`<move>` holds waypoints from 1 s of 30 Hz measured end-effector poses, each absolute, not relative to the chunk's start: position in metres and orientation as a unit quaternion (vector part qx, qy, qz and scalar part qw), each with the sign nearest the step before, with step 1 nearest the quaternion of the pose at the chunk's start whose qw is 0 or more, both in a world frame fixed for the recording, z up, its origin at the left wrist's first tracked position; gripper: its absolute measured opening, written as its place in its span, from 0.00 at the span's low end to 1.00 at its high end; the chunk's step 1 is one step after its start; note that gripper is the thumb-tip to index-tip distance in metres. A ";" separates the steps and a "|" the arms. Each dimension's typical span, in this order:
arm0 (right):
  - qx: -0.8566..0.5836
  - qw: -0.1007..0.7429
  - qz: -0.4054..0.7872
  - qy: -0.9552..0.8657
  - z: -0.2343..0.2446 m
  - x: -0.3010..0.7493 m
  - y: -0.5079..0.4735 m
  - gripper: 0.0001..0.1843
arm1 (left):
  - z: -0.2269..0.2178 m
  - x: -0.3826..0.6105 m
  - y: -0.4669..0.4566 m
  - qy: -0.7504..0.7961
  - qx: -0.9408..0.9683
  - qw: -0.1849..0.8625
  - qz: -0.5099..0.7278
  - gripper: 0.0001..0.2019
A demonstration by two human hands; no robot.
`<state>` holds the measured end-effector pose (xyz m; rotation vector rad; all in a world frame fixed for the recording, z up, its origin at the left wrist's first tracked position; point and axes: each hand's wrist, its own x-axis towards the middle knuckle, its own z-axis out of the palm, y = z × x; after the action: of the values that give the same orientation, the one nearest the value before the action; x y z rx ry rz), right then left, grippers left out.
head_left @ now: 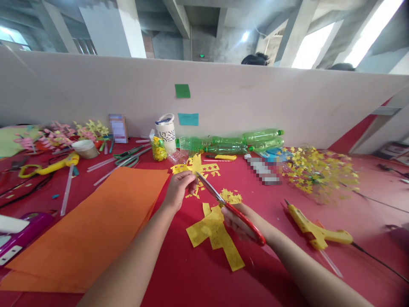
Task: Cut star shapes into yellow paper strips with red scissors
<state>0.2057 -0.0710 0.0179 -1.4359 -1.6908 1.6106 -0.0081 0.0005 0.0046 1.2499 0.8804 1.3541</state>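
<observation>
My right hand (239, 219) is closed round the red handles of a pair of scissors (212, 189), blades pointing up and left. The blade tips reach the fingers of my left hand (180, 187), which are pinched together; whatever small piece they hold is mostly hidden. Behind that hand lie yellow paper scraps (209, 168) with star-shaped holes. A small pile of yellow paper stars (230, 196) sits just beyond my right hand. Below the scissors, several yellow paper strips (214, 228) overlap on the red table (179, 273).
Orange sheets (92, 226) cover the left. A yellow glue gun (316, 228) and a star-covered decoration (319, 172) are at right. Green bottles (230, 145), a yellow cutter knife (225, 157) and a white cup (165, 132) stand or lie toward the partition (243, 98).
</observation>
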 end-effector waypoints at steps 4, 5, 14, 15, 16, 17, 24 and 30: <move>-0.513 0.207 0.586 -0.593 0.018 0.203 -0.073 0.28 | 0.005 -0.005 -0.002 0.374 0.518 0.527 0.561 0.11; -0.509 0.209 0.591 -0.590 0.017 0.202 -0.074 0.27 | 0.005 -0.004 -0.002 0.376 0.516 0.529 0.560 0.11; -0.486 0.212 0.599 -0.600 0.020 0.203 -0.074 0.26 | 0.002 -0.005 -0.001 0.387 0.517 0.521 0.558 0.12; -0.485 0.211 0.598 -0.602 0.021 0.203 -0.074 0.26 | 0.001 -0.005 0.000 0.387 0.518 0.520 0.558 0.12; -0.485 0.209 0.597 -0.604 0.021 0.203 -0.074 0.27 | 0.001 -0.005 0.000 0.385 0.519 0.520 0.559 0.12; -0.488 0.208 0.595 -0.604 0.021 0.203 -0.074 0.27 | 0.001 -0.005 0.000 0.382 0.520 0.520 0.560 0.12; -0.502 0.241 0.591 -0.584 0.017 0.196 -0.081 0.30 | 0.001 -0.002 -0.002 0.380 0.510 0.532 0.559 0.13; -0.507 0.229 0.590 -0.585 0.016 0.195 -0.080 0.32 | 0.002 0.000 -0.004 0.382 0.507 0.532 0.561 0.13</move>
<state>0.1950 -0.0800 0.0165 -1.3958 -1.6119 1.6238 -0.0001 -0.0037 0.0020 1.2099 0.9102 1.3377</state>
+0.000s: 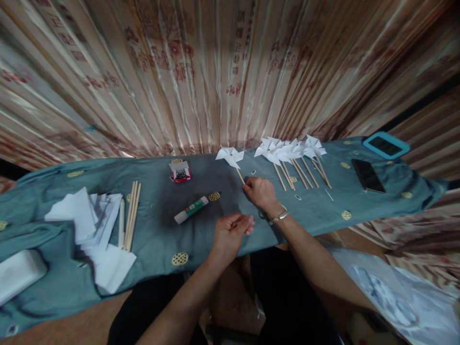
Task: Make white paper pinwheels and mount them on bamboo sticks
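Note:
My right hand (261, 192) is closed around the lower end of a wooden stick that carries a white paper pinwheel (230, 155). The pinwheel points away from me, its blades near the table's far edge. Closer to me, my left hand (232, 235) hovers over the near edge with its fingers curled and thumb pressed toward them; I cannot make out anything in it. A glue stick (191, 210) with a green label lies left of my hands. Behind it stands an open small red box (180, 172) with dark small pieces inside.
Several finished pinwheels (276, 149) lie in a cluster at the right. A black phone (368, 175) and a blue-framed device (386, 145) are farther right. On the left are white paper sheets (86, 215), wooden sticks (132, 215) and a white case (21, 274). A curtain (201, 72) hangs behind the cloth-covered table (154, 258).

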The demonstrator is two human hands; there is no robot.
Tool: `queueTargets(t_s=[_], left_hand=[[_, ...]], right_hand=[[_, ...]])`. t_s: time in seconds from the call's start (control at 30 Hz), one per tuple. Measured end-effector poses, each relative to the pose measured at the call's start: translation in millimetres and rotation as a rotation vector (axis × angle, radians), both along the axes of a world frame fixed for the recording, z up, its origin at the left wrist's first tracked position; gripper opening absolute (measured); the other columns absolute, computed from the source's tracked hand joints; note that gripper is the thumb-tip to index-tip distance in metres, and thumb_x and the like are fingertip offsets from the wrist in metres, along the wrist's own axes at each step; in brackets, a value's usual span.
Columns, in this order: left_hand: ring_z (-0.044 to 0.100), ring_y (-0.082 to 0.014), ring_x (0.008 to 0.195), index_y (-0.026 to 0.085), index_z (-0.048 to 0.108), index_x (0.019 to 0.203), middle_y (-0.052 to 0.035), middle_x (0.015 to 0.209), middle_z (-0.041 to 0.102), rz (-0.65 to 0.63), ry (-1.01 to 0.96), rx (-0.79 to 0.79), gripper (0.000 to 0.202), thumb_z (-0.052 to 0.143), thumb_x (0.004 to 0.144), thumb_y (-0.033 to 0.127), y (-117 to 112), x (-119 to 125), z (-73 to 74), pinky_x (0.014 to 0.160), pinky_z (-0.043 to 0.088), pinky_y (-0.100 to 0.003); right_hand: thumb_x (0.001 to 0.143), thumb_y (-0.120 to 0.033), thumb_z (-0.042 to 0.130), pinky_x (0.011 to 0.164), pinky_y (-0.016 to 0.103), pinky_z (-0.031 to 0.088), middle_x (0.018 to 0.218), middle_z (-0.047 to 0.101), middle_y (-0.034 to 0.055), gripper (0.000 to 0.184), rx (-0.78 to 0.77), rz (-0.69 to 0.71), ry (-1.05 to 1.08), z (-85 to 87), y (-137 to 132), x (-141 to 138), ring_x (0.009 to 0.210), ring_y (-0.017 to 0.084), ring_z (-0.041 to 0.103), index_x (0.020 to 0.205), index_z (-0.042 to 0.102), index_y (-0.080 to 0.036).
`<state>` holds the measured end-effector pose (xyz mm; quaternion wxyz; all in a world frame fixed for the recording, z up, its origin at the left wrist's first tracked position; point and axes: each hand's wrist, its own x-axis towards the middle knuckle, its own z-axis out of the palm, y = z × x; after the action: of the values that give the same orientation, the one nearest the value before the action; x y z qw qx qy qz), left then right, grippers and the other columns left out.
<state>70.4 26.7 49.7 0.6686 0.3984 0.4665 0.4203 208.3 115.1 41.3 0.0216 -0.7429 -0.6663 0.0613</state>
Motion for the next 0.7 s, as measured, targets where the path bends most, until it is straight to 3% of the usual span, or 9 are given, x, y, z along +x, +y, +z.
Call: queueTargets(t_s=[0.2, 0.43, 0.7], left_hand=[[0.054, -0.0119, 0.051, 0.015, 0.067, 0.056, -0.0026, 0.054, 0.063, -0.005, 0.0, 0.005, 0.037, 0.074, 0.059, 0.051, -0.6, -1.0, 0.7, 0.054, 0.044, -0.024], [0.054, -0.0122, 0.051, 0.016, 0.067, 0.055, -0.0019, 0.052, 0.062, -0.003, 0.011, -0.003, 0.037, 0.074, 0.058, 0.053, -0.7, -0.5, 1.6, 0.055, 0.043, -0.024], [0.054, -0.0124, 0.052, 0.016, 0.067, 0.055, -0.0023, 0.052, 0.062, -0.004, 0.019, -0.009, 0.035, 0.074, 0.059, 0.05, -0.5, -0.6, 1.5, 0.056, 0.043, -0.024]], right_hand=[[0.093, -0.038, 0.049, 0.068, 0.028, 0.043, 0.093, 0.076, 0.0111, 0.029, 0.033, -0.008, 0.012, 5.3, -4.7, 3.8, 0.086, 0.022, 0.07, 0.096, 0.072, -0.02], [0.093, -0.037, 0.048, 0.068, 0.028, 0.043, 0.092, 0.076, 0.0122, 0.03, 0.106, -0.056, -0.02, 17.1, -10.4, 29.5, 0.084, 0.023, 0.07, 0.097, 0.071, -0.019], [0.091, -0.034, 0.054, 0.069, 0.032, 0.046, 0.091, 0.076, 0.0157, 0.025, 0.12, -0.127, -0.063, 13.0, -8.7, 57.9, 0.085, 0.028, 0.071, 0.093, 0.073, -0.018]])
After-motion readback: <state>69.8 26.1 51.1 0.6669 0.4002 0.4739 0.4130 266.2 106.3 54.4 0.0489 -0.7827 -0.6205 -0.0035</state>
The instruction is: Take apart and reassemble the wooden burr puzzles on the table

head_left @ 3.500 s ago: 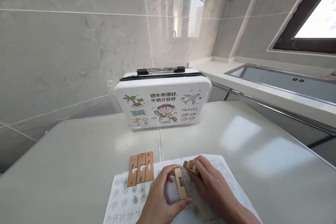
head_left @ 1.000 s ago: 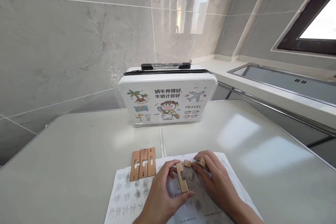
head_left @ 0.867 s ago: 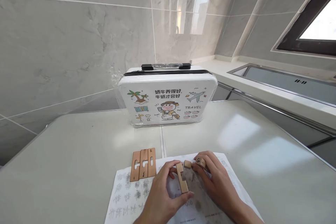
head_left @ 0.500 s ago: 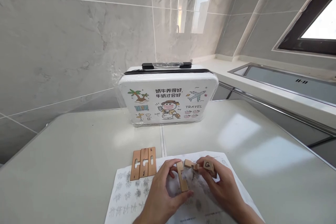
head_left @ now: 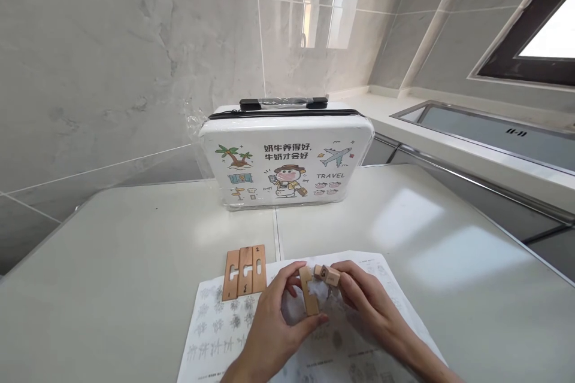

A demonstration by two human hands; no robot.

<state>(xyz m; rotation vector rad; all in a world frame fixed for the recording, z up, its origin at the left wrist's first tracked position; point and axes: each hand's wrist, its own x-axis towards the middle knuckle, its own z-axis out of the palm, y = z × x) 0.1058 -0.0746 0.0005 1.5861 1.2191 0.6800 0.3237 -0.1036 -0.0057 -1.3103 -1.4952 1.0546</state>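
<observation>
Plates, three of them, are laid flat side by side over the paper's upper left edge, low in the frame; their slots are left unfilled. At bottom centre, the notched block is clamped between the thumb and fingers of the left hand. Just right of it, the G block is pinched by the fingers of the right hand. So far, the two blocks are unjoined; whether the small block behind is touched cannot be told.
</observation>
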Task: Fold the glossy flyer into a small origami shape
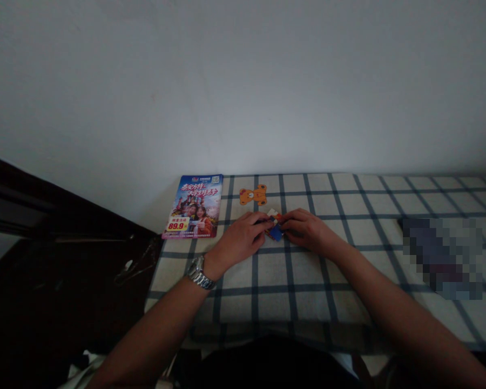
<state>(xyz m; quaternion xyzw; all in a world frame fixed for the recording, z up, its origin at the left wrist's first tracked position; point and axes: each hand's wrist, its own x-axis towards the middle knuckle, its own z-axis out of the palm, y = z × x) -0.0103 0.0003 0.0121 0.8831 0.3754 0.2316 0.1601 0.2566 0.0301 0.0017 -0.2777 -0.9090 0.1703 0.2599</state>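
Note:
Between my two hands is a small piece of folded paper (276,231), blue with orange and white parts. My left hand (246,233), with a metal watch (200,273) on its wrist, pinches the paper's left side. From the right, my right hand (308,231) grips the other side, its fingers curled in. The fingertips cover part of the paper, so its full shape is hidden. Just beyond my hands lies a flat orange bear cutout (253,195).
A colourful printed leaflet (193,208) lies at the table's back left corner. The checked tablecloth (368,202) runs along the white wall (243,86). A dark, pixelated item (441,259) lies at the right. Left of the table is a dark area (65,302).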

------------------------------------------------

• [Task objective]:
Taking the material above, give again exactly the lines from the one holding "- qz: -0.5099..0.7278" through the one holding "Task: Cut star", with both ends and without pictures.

• [Written solution]:
  - qz: -0.5099..0.7278
  - gripper: 0.0001..0.2019
A demonstration by two human hands; no robot.
`<state>` holds the measured end-effector pose (xyz m; rotation vector rad; all in a world frame fixed for the recording, z up, its origin at the left wrist's first tracked position; point and axes: each hand's wrist, its own x-axis towards the middle knuckle, its own z-axis out of the palm, y = z × x; after the action: of the values that give the same orientation, the one nearest the value before the action; x y z rx ry rz), right then left, grippers left out.
head_left @ now: 
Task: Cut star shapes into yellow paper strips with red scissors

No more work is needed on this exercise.